Activity:
In the records below, find each line that holds "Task" and return it.

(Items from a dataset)
BEGIN

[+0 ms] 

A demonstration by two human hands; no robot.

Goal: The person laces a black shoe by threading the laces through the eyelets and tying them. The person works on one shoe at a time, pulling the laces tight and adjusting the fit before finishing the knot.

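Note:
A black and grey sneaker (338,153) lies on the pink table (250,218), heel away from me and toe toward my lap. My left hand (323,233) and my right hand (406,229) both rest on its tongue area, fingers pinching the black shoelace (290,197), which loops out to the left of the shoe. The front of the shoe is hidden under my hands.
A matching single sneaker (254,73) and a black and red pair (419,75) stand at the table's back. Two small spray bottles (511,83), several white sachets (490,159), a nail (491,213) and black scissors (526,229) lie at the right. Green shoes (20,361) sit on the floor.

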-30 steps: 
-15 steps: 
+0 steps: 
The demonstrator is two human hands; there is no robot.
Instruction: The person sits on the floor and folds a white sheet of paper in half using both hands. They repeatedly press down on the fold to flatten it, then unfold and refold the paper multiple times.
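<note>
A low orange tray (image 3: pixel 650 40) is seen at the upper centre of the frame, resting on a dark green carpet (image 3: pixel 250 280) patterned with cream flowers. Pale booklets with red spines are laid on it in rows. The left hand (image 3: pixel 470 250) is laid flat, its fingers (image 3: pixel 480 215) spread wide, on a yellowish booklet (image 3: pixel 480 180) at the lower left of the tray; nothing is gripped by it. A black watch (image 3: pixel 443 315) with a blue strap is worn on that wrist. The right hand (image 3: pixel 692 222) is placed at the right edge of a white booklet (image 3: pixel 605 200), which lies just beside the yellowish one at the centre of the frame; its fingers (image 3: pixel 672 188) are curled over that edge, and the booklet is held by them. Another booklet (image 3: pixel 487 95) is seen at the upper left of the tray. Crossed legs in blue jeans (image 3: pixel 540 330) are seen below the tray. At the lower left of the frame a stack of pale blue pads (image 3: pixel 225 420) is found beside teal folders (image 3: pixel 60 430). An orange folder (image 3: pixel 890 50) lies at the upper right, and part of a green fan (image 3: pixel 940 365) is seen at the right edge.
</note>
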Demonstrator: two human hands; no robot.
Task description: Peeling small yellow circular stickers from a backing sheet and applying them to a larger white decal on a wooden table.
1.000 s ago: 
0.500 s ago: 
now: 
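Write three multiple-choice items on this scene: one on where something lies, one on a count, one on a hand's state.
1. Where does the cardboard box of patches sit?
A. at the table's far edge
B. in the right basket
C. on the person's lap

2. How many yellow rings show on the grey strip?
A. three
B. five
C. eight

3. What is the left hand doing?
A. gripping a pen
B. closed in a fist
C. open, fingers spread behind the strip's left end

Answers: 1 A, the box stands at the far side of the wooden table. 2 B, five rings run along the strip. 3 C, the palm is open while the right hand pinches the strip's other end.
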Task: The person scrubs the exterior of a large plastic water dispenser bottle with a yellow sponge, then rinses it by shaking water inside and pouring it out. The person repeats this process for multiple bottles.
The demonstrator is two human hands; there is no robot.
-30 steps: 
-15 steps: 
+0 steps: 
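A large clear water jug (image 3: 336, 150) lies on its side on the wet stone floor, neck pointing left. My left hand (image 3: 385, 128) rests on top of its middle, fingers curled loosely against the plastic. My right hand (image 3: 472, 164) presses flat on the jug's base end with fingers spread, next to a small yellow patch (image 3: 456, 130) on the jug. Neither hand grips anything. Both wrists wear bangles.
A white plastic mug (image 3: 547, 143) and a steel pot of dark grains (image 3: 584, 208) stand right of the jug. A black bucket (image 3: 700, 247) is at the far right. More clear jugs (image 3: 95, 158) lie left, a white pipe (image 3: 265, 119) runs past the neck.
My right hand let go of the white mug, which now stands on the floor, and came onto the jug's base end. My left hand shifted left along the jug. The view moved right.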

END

Response area:
Task description: Peeling small yellow circular stickers from a backing sheet and applying them to a larger white decal on a wooden table.
Task: The person scrubs the exterior of a large plastic water dispenser bottle with a yellow sponge, then rinses it by shaking water inside and pouring it out. The person repeats this process for multiple bottles.

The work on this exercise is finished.